By default, the function `moran.randtest`

tests against the alternative hypothesis of positive autocorrelation (`alter = "greater"`

) but this can be modified by setting the argument `alter`

to `"less"`

or `"two-sided"`

. The function is not only devoted to MEMs and can be used to compute spatial autocorrelations for all kind of variables.

As demonstrated in Dray, Legendre, and Peres-Neto (2006), eigenvalues and Moran’s I are equal (post-multiply by a constant):

`attr(mem.gab, "values") / moranI$obs`

```
## MEM1.statistic MEM2.statistic MEM3.statistic MEM4.statistic MEM5.statistic
## 0.1819528 0.1819528 0.1819528 0.1819528 0.1819528
## MEM6.statistic MEM7.statistic MEM8.statistic MEM9.statistic
## 0.1819528 0.1819528 0.1819528 0.1819528
```

Then, it is possible to map only positive significant eigenvectors (i.e., MEMs with significant positive spatial autocorrelation):

```
signi <- which(moranI$p < 0.05)
signi
```

`## integer(0)`

`plot(mem.gab[,signi], SpORcoords = xyir, nb = nbgab)`

Borcard, D, and P Legendre. 2002. “All-scale spatial analysis of ecological data by means of principal coordinates of neighbour matrices.” *Ecological Modelling* 153: 51–68.

Dray, S, and A B Dufour. 2007. “The ade4 package: implementing the duality diagram for ecologists.” *Journal of Statistical Software* 22 (4): 1–20.

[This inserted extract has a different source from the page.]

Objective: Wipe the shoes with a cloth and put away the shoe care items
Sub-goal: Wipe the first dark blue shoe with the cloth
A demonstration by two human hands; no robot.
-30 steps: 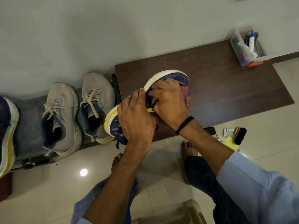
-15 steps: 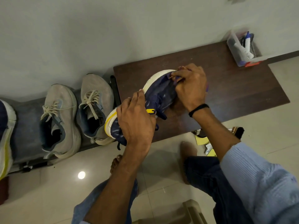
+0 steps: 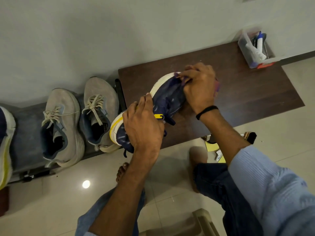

Dray, S, P Legendre, and P R Peres-Neto. 2006. “Spatial modeling: a comprehensive framework for principal coordinate analysis of neighbor matrices (PCNM).” *Ecological Modelling* 196: 483–93.

Dray, S, R Pélissier, P Couteron, M J Fortin, P Legendre, P R Peres-Neto, E Bellier, et al. 2012. “Community ecology in the age of multivariate multiscale spatial analysis.” *Ecological Monographs* 82 (3): 257–75.